The node failure that occurs during computing can be solved by means of decomposing and breaking-down the task into smaller jobs. What if the failure occurs in the next round computing after the computing of a certain node is completed? MapReduce offers a rather simple solution: Write the result to HDFS, exchange the data with files, and no more depend on the legacy computers. However, this practice is obviously quite inefficient. Directly sending the data from memory to the summary machine is much faster. That’s why users of middle-and-small scale cluster would say the performance of Hadoop is poor. In a large scale cluster environment of high failure rate, such practice is necessary for effectively addressing the unstable cluster environment.

Users of middle-and-small scale cluster seldom experience cluster failures, and consider it desirable to choose a more flexible method to exchange the data: In order to minimize the required time to exchange data, the data is exchanged directly in most cases and file exchange is only performed when necessary.

Analysis on Maintenance and Development

From the above code, we can see: The structure of esProc is simple and thus can be deployed and managed at extremely low cost. Without the components in complex relations, few errors might occur, and the troubleshooting is quite easy if any error.

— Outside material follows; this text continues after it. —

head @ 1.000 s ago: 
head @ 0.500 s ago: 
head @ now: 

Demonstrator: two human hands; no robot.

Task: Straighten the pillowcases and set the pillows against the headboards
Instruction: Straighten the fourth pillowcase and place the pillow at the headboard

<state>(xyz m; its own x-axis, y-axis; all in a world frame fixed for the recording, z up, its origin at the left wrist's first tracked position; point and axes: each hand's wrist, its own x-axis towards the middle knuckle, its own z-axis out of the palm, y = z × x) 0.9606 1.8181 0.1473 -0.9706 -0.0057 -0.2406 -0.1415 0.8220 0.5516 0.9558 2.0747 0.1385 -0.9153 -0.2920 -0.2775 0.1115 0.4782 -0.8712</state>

Owing to the simple structure, the study and development procedure of esProc is also quite easy, and the code-debugging becomes quite intuitive. In fact, esProc offers the true script debugging and thus saves the efforts of checking logs for debugging in MapReduce.

In the great scale environment, MapReduce is designed to have a complex architecture for leveraging resources efficiently and performing the computing task and complex logic programming steadfastly and effectively. Such degree of complexity is very necessary in the cluster environment of hundreds or thousands of machines. However, this also brings about the complexity of deployment. Not only the great workload in maintenance and management, but also the increasing complexity to study and develop grows significantly. Besides, the complex structure will degrade the overall computing performance. Various components are very likely to encounter error, and troubleshooting is difficult. The complex structure compromises the flexibility of users and gives rise to the development cost. For example, MapReduce is designed to process one data each time by default. Although a modified MapReduce architecture can process multiple data at one time. Such modification is relatively hard to implement for it is time-consuming and only achievable for those with high technical competence.

Since there are only the relatively small number of node machines in an environment of the middle-and-small scale cluster, the machine is not so diversified, and the computing environment is stable. The complex computing architecture as such is thus not necessary to get the computing task run smoothly.

With all the above code analyses, we can reach the conclusion that: The simply structured database and big data parallel computing frameworks such as esProc enable users of middle-and-small scale cluster to take full advantage of the inexpensive scale-out feature of Hadoop for the highly efficient lightweight parallel computing solution.